[CdL16] AS-Index: A Structure For String Search Using n-grams and Algebraic Signatures
Revue Internationale avec comité de lecture :
Journal Journal of Computer Science and Technology,
vol. 31(1),
pp. 147-166,
2016
Mots clés: Full text indexing, Large scale indexing, Algebraic signatures
Résumé:
We present the AS-Index, a new index structure for exact string search in disk resident databases. AS-index
relies on a classical inverted file structure, its main innovation being a probabilistic search based on the properties of algebraic
signatures used both for n-grams hashing and pattern search. Specifically, the properties of our signatures allow to carry out
a search by inspecting only two of the posting lists. The algorithm thus enjoys the unique feature of requiring a constant
number of disk accesses, independently from both the pattern size and the database size. We conduct extensive experiments
on large datasets to evaluate our index behavior. They confirm that it steadily provides a search performance proportional
to the two disk accesses necessary to obtain the posting lists. This makes our structure a choice of interest for the class of
applications that require very fast lookups in large textual databases.

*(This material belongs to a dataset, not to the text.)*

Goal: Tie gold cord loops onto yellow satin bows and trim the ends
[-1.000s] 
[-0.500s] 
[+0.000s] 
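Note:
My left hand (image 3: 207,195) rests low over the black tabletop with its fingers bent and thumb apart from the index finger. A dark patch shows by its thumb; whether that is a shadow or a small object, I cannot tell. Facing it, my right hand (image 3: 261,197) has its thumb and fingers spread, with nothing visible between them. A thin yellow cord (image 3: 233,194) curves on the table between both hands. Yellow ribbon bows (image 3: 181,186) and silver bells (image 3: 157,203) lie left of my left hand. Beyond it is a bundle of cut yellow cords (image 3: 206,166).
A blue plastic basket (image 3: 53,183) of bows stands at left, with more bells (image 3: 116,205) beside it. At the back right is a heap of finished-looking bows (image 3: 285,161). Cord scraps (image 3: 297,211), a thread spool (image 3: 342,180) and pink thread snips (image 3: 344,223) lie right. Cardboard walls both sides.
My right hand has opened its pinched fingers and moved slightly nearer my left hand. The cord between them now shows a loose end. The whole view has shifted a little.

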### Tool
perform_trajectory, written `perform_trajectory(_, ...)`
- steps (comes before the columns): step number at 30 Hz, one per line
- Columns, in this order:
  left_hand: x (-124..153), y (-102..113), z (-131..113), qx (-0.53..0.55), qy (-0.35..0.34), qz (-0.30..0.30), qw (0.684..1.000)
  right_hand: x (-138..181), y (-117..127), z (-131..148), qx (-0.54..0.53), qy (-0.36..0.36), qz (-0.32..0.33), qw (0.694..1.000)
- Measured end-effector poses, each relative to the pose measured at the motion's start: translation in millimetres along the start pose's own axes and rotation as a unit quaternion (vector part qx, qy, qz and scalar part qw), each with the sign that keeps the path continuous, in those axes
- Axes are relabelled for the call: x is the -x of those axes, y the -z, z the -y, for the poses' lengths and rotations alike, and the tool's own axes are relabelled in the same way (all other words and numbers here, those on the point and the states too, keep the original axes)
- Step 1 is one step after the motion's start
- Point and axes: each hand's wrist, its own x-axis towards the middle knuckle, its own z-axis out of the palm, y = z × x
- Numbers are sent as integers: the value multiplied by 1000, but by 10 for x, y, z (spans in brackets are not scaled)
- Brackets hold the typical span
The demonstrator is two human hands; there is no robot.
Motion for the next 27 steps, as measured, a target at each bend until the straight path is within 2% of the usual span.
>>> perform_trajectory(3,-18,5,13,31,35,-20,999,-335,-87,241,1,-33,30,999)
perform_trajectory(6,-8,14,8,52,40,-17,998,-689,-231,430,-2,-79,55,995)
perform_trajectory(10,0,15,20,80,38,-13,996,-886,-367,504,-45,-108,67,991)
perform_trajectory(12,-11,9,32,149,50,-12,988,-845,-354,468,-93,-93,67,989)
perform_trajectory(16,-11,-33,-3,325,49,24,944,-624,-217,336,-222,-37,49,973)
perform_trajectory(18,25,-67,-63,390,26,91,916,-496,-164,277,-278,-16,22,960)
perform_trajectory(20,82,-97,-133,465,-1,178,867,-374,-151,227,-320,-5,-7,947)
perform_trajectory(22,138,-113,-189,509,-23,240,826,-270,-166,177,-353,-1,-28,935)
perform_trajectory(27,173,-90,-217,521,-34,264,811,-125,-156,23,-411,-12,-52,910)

We describe the index structure, our use of algebraic signatures and the search algorithm. We discuss the operational
trade-offs based on the parameters that affect the behavior of our structure, and present the theoretical and experimental
performance analysis. We next compare the AS-Index to the state-of-the-art alternatives and show that (i) the construction
time matches that of the competitors, due to the similarity of structures, (ii) the search time constantly outperforms the
standard approach, thanks to the economical access to data complemented by signature calculations, which is at the core of
our search method.